A pediatrician received a written notice from the Department of Public Health that a newborn infant needed follow-up for failing their newborn hearing screening. The physician did not recognize the patient’s name and the infant had not been seen in the practice. When the family was contacted to arrange followup, the physician was told that the female infant had been diagnosed with congenital rubella syndrome and was seeing another physician. The parent also said that the infant had failed the followup hearing screening and was also being followed by an ophthalmologist for cataracts. Additionally the family was already receiving support services through local agencies. The physician was very surprised because he knew the rubella had been decreasing in the United States.

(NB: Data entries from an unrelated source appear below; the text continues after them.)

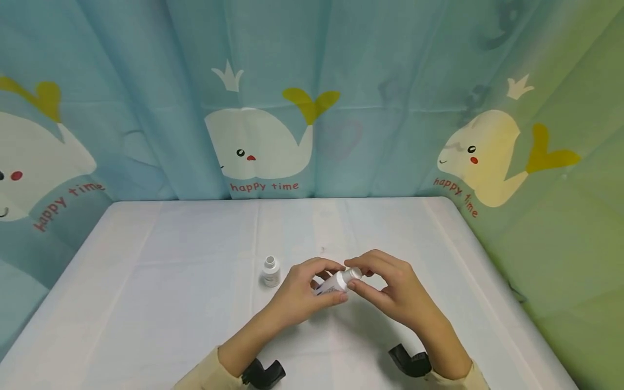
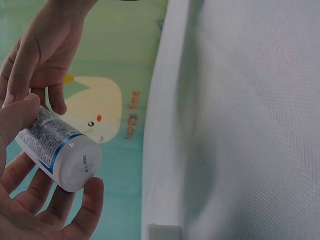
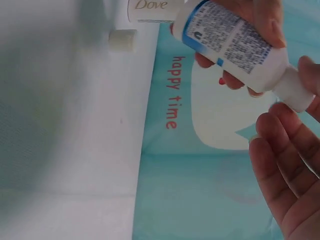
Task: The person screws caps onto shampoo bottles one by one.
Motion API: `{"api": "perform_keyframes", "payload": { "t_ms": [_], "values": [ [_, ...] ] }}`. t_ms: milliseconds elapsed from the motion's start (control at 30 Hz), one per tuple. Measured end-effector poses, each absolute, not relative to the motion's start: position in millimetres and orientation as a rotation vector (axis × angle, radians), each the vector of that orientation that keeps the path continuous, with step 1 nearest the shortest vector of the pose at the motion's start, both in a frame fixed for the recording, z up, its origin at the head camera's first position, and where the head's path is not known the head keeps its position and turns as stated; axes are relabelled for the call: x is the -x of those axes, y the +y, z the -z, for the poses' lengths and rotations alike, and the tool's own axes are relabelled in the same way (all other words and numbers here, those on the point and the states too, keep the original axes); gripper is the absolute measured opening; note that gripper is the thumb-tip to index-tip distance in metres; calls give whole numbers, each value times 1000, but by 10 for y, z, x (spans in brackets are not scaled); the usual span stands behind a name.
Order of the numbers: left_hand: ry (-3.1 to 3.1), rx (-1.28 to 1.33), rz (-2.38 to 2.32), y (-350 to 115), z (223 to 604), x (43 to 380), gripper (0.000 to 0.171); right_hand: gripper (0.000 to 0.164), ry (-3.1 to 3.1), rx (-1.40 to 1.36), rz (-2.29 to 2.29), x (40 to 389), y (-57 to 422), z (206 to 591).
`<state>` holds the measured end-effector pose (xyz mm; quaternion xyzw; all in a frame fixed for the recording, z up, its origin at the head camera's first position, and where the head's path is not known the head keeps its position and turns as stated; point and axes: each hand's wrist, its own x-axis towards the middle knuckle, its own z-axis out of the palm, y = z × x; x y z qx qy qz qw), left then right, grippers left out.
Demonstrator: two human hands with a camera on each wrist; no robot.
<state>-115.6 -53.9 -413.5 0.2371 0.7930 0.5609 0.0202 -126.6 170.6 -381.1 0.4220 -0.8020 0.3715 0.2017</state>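
Note:
In front of me my left hand point(image 1: 307, 284) holds a tilted white bottle point(image 1: 335, 283), its fingers and thumb curled round the body. The bottle carries a blue-edged label with small print, seen in the right wrist view, and the left wrist view shows its printed base point(image 2: 82, 165). My right hand point(image 1: 390, 284) pinches the white cap point(image 3: 294, 90) at the bottle's upper end between thumb and index finger. The other right fingers point(image 3: 280, 150) lie extended beside it. Left of my left hand stands a second white bottle point(image 1: 271, 273), marked Dove in the right wrist view.
A small white cylinder point(image 3: 122, 40), like a cap, sits on the table beside the Dove bottle; the head view does not show it. The white-covered table point(image 1: 170, 271) ends at a blue-green curtain point(image 1: 365, 81) with printed whales. Black wrist mounts point(image 1: 265, 375) sit at both wrists.

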Motion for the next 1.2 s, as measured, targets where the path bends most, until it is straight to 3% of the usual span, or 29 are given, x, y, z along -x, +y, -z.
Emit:
{"api": "perform_keyframes", "payload": {
  "t_ms": [267, 533, 900, 1200],
  "values": [
    [2466, -748, -1732, -524, 4139, 1154, 38, 24, -2177, -1241, -1035, 1248, 1686, 3812],
    [2498, -730, -1740, -540, 4123, 1165, 38, 36, -2185, -1251, -1034, 1250, 1723, 3781],
    [2528, -777, -1679, -547, 4101, 1151, 40, 26, -2285, -1106, -1016, 1227, 1696, 3793],
    [2522, -796, -1704, -568, 4086, 1171, 38, 46, -2195, -1331, -1121, 1256, 1723, 3746]
  ]
}}
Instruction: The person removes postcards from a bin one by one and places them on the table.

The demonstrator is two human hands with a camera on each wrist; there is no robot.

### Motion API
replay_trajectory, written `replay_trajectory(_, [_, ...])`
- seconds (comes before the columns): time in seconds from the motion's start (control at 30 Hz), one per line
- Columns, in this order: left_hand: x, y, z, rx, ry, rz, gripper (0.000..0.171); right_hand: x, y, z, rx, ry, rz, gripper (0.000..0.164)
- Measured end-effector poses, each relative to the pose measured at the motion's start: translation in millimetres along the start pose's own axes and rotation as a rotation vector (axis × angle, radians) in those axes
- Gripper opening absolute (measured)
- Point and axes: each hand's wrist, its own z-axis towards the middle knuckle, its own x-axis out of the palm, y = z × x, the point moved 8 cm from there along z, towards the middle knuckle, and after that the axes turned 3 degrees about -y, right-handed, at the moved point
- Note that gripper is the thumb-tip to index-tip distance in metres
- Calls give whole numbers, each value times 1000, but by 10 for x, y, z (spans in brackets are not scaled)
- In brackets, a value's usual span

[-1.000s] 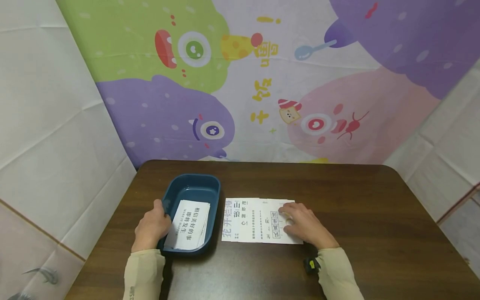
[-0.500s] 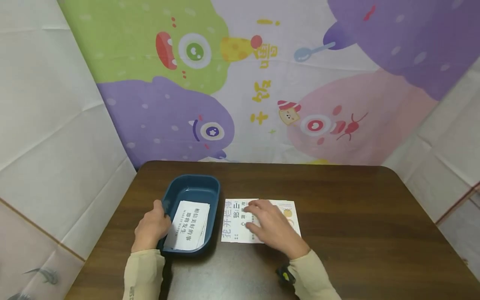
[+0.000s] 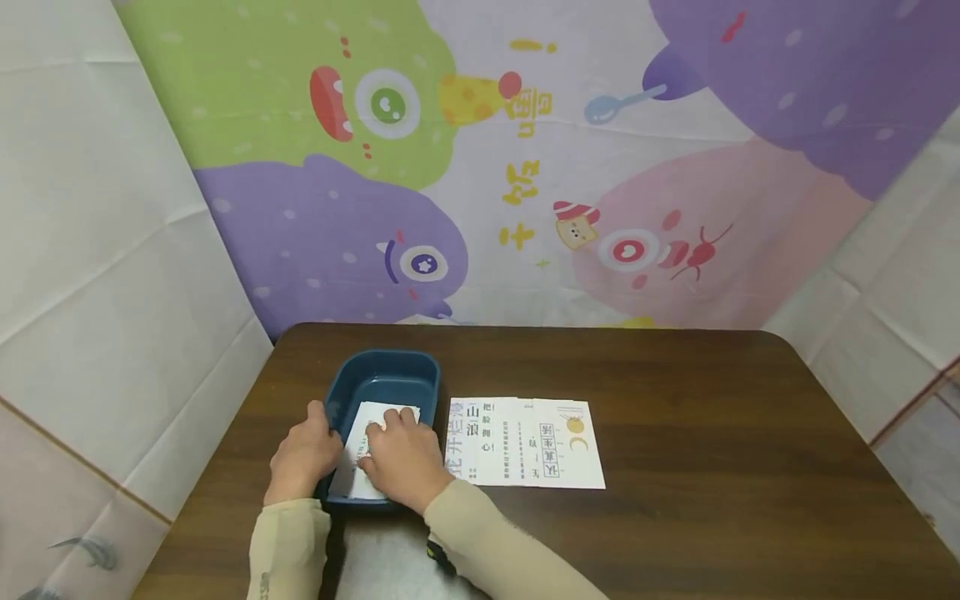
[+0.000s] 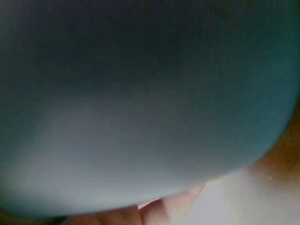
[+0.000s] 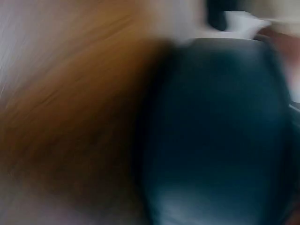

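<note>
My left hand grips the left side of a dark blue rectangular tray in the head view, thumb up at the rim. Fingertips of that hand show under the tray's blurred wall in the left wrist view. White printed cards lie stacked in the near part of the tray. Over this stack is my right hand, fingers spread and slightly bent at the top card, covering much of its print. The right wrist view is blurred, with the tray's side filling its right half.
To the right of the tray, several white cards with Chinese characters lie overlapped in a row on the brown wooden table. The rightmost shows a small yellow drawing. A cartoon-printed cloth hangs behind the table's far edge.
My right hand has swept left from the right end of the card row, across the row, to the stack in the tray. The left hand and the tray stay in place.
</note>
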Motion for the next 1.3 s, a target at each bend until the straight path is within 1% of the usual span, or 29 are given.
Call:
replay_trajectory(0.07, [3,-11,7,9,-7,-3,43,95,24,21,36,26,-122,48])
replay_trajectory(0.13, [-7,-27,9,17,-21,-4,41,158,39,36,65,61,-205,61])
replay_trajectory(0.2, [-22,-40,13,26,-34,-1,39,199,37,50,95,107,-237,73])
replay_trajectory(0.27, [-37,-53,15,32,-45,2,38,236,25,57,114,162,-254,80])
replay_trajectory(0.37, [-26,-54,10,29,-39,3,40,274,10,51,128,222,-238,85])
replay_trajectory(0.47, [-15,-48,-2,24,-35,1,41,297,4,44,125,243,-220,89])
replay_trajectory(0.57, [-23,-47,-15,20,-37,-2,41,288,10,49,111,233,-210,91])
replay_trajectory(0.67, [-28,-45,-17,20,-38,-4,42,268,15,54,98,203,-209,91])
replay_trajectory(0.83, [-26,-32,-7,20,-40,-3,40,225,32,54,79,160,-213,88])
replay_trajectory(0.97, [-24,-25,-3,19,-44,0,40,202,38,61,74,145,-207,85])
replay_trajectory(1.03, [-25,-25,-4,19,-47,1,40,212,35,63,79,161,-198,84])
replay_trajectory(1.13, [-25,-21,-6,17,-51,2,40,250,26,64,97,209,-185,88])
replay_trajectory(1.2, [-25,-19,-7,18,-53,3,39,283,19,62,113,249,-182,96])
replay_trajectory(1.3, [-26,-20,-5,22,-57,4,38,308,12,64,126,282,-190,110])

Rubella (sometimes called German measles) is caused by a togavirus. The post-natally acquired infection causes erythematous macules that occur first on the face and then spreads to extremities and trunk (spreading distally). The rash fades in the same direction. Fever, posterior cervical lymphadenopathy or arthritis may also occur. The incubation period is 14-23 days and patients are contagious from 7 days before the rash until 14 days after the rash. The rash generally lasts 3 days, but the rash may be absent in 20-50% of cases.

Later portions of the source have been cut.